Instructions to follow:
Locate the line bearing "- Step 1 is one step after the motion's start" in the material below, then reproduce it and each following line up to and including the line bearing "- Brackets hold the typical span".

The data:
● ● ● ●

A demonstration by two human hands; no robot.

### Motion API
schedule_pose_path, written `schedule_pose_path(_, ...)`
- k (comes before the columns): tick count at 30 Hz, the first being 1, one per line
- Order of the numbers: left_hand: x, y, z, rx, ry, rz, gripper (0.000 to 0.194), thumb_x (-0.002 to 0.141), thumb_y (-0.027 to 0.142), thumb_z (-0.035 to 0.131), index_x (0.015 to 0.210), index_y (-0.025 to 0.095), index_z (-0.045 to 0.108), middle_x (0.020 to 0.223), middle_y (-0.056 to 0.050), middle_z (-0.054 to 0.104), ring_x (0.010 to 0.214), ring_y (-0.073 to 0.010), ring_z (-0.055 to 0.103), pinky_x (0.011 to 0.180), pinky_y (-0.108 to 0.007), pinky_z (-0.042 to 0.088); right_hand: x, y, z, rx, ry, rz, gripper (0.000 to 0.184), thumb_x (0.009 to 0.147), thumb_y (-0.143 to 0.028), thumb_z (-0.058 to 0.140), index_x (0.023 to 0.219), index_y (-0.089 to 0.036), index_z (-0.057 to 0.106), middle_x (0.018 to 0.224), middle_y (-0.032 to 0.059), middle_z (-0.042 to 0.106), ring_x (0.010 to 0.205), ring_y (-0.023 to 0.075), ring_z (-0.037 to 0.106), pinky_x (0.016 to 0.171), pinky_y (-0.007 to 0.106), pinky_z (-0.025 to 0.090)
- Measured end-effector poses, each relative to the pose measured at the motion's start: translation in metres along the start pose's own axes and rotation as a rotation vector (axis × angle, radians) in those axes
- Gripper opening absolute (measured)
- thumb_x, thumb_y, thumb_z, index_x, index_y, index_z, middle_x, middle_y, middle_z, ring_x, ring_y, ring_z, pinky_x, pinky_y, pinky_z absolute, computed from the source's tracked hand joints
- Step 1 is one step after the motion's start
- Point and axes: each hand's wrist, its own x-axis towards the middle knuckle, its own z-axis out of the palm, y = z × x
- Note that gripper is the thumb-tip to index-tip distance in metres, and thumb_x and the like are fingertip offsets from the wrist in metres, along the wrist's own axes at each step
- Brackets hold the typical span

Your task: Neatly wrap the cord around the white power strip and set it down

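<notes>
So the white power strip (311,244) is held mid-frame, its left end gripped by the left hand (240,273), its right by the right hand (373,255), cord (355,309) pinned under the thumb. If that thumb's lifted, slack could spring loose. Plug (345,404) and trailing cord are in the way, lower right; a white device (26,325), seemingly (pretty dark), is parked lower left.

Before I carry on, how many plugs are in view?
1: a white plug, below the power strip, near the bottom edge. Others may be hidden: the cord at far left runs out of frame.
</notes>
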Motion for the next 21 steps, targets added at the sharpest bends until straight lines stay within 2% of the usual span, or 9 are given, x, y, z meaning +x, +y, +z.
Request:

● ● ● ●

Exercise solution:
- Step 1 is one step after the motion's start
- Point and axes: each hand's wrist, its own x-axis towards the middle knuckle, its own z-axis out of the palm, y = z × x
- Note that gripper is the thumb-tip to index-tip distance in metres, and thumb_x and the like are fingertip offsets from the wrist in metres, along the wrist's own axes at each step
- Brackets hold the typical span

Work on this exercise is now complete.